At Amuse, the host wears jeans. There's a luxurious amount of space between just 16 tables in the muted, glass-front dining room. Another seven tables fill an outpost called the Payne Room, (or to wait staff, the House of Payne), with about a dozen more on the cantilevered balcony. The viewing radius is extraordinary: Grove Avenue townhouses to Confederate veterans' chapel to filigreed tree line to tiles on Benedictine, and the South's first television tower as a looming counterpoint to so much beauty. Sunlight can blind from the western expanse, but sunglasses only would make the guests look cooler.
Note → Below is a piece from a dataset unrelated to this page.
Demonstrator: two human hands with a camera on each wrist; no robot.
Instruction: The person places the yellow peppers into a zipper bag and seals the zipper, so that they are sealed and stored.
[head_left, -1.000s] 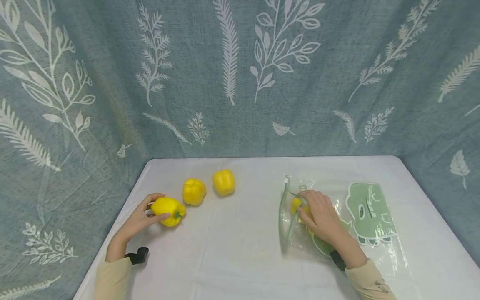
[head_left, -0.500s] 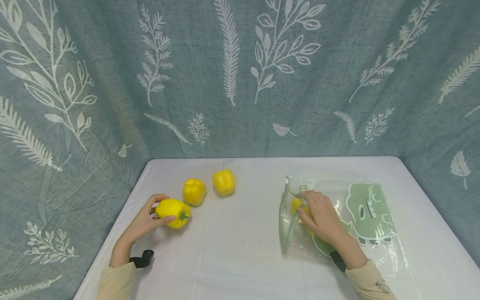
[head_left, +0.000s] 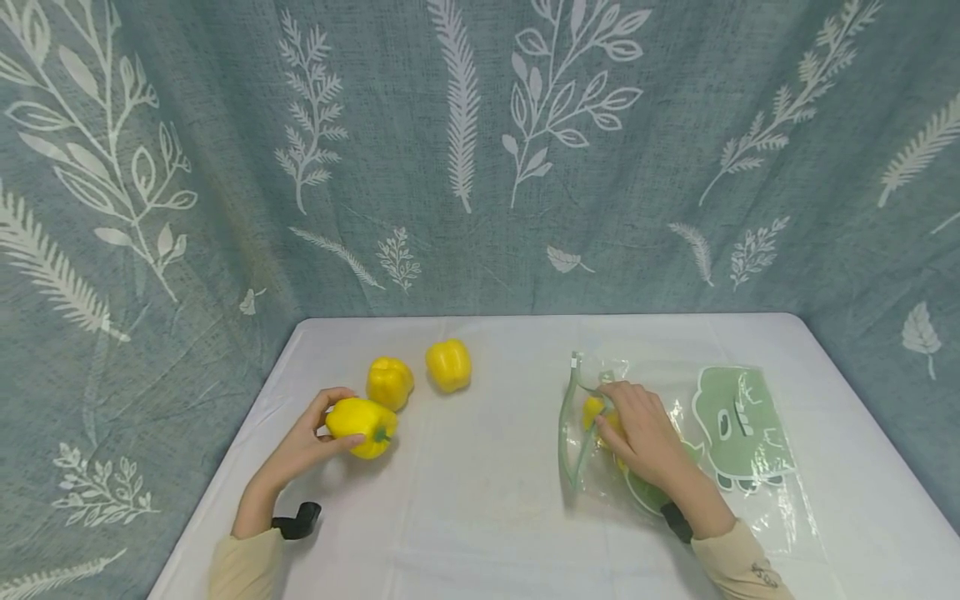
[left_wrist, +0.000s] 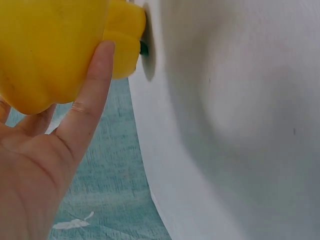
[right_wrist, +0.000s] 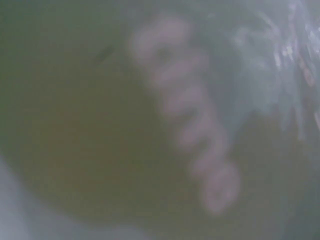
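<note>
My left hand [head_left: 303, 442] grips a yellow bell pepper [head_left: 358, 421] between thumb and fingers, its green stem facing right. The left wrist view shows this pepper [left_wrist: 47, 50] close up, held off the white table, with a shadow below. Behind it are a second yellow pepper [head_left: 389, 383] and a third [head_left: 448, 365]. On the right lies a clear zip bag [head_left: 742, 425] with green cartoon print. My right hand [head_left: 645, 437] pinches its green-edged mouth, which gapes leftward. Something yellow [head_left: 592, 408] shows inside, partly hidden by the hand. The right wrist view is blurred.
A white-covered table [head_left: 480, 500] lies beneath everything. Grey-green curtain [head_left: 390, 150] with white leaf print hangs behind and at both sides. Each wrist wears a black camera strap, seen on the left as a dark mount [head_left: 300, 521].
My left hand has moved right with the bell pepper, bringing it in front of the second pepper. My right hand and the bag look the same.
</note>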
Marble Saarinen tables hold subtle shakers and hefty Wedgwood flatware (dangerously so) and single flowers in glass. Black and white napkins match guests' preferences or pants colors. Music is wisely absent, the better for conversation or contemplation. White pendant lamps throw light on food presentations that are, in fact, amusing. Polenta sticks are stacked like sculpture, garnishes have color and zip, and savory plays with sweet on big white dishes that are almost cartoonish. To linger over this and realize that Picasso's private collection sprawls two floors below — at least till mid-May — with any number of treasures nearby, helps amplify the experience. A 10 percent member discount on food doesn't hurt.

“Everything about the place is now running smoothly,” Style Weekly reviewer Don Baker says, noticing service improvements since the restaurant's opening in May. “It's a professional staff, there's a funky drink menu and first-rate food.” And while we're not sold on the Guernicava as a cocktail, the Grande Absente, carrying a warning to drink with extreme caution, is an anise-flavored kick-in-the-tongue with a $5 price tag. Wines are generous pours into delicate stemware, from a list that tops out at $80 for a Napa cabernet and includes Virginia wines and two Michael Shaps signature blends.
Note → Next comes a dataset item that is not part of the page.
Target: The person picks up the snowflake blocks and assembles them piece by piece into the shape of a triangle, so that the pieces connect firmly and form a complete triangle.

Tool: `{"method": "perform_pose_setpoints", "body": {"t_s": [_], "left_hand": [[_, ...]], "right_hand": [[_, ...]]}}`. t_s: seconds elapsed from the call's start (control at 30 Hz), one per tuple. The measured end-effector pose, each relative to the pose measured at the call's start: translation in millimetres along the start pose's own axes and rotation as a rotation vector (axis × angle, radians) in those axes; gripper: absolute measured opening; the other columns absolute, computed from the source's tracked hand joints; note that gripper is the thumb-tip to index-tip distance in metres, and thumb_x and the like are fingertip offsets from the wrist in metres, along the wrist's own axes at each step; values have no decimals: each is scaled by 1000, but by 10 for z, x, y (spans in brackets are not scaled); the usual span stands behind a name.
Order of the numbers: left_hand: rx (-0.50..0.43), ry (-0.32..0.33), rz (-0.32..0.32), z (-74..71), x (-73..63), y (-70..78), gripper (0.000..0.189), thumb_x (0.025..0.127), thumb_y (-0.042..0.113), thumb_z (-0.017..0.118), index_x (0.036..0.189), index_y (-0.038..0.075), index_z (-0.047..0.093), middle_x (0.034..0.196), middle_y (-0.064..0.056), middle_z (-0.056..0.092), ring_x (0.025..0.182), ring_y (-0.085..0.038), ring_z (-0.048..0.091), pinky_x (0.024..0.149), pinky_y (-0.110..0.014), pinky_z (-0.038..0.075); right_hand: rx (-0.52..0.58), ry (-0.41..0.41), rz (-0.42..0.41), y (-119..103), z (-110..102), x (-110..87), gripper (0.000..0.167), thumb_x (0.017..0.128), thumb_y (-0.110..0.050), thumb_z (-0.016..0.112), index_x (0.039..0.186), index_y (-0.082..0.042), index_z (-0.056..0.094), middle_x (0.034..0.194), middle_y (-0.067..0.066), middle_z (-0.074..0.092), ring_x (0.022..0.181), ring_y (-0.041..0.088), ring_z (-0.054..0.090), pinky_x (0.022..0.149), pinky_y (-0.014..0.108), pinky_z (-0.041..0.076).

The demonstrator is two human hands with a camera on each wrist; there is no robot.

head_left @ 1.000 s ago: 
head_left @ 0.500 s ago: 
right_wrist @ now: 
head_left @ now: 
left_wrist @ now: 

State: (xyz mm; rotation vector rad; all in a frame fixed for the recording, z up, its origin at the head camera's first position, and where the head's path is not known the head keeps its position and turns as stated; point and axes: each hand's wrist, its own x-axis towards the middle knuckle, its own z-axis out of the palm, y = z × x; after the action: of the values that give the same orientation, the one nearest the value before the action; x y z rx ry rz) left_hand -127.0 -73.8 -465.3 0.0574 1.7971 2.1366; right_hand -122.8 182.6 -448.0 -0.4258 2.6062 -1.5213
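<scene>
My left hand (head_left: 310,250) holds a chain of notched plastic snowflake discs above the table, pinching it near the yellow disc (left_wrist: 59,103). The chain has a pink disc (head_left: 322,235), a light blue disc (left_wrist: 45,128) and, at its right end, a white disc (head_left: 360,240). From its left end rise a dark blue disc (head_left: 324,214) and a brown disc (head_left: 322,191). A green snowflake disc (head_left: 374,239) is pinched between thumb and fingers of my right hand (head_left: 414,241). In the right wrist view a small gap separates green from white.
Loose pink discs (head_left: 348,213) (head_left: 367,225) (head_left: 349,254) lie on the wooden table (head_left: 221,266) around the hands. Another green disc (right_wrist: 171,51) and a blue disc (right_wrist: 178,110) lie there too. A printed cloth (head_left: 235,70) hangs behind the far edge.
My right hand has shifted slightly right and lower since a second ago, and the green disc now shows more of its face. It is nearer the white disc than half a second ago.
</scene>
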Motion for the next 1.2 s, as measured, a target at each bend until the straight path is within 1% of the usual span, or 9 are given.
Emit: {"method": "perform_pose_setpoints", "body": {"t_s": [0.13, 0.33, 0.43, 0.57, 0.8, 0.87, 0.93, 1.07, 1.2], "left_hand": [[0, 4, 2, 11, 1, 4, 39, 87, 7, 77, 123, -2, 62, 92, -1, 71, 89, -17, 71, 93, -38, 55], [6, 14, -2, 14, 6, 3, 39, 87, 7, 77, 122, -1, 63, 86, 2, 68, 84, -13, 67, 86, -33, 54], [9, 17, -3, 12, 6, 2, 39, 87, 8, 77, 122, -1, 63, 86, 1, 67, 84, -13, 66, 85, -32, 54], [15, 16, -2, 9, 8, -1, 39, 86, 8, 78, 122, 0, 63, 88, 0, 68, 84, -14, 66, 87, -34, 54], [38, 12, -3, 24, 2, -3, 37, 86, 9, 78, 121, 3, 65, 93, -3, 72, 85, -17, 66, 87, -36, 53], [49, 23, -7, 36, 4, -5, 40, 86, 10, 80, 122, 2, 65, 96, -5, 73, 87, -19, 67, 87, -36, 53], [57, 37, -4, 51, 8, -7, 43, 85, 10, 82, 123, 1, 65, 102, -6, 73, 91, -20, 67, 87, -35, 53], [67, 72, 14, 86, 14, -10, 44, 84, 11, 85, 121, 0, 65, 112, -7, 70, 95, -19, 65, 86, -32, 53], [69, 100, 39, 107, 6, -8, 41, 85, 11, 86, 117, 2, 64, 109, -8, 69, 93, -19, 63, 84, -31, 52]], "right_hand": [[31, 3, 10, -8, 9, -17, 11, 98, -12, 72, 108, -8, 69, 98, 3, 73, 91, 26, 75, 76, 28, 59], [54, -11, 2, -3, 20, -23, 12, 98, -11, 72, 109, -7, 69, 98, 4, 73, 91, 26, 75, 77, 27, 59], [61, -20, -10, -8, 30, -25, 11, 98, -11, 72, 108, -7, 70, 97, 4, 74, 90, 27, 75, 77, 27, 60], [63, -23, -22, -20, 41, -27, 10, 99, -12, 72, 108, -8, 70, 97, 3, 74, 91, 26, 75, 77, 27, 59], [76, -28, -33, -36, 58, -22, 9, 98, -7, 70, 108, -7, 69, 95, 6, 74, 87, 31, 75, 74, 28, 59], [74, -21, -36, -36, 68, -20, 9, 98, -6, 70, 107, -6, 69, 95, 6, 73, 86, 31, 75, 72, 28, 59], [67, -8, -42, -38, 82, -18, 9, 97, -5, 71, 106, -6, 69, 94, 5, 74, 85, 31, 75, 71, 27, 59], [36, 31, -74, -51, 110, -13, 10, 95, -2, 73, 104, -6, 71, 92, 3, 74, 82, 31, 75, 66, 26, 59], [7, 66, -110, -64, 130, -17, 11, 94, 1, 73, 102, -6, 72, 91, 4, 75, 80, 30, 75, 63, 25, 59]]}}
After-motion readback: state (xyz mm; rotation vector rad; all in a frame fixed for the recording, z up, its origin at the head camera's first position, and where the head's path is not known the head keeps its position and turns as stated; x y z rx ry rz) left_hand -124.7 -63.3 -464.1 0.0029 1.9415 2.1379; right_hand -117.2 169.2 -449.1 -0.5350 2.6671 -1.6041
“The beautiful space earns Amuse high marks alone, but the food stands on its own with high standards,” says reviewer Tess Autrey Bosher, who likes the parsnip bisque and fish dishes in particular. The restaurant's most-ordered entree remains the lump crab cake, indicative of Richmond's predictability but also the voluptuousness of Amuse's version, served with saffron calasparra, lolla rossa and spicy tartar. (As food geeks would remind you, that's rice and red lettuce.) The dish tops luncheon pricing at $15. “They have a pretty ambitious menu and it's one of the more inventive in town,” notes reviewer John Haddad, who praises the kitchen's clean flavors and liberal use of local ingredients.

There are downsides. Hours are extremely limited, with dinner available only on Thursday and Friday nights and last seatings at 8. But there's a lengthy luncheon service every day, and brunch on Sundays for a usually full house. Reservations are advisable but walk-ins find a home, munching in the lounge or at the glass bar where long timers such as bartender Tommy LeSane are smiling reminders that some things don't change.

When Greg Haley was named chef de cuisine to open Amuse last year, a fair amount of jealousy surfaced in the local chef world, because the competition was significant and the opportunity immense. Now that Haley, executive chef Danny Ayers and a 10-member kitchen team turn out some of the city's most visually stimulating and tasty plates, the punch line might be that he who has the laugh, lasts.